→ Task
Write out the following listing's lines from the one with "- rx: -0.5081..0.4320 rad" to the one with "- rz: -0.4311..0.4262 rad", exactly, with both included and no others.

→ Provided material

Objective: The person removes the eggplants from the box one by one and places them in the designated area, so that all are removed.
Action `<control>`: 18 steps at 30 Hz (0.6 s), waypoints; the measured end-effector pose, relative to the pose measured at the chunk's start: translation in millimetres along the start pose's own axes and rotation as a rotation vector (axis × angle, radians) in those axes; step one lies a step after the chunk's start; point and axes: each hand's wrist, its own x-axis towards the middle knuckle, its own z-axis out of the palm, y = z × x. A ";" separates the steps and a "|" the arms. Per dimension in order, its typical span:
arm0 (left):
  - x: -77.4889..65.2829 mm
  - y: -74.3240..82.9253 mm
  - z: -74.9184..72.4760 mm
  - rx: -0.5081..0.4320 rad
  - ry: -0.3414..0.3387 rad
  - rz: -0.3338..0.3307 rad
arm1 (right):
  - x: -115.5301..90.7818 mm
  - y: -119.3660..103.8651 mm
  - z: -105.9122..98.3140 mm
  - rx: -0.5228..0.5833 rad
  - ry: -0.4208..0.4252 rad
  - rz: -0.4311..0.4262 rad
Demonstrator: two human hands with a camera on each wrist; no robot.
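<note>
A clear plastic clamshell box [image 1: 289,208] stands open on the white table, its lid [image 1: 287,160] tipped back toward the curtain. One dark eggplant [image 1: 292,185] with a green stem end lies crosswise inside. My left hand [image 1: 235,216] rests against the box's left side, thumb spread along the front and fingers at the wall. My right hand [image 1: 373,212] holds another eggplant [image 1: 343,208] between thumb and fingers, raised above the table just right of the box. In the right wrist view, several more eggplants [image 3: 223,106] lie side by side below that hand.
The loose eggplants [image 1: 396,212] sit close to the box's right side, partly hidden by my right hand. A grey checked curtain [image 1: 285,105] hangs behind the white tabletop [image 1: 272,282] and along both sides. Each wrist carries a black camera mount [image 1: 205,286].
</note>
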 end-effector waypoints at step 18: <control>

→ Result
  - rx: -0.5081..0.4320 rad
  - ry: -0.3414..0.3387 rad
  - rz: -0.3338..0.3307 rad
arm1 (right):
  - x: -115.5301..90.7818 mm
  - y: -119.3660..103.8651 mm
  - z: -105.9122..98.3140 mm
  - rx: -0.5228..0.5833 rad
  - ry: -0.4208..0.4252 rad
  - rz: -0.4311..0.4262 rad

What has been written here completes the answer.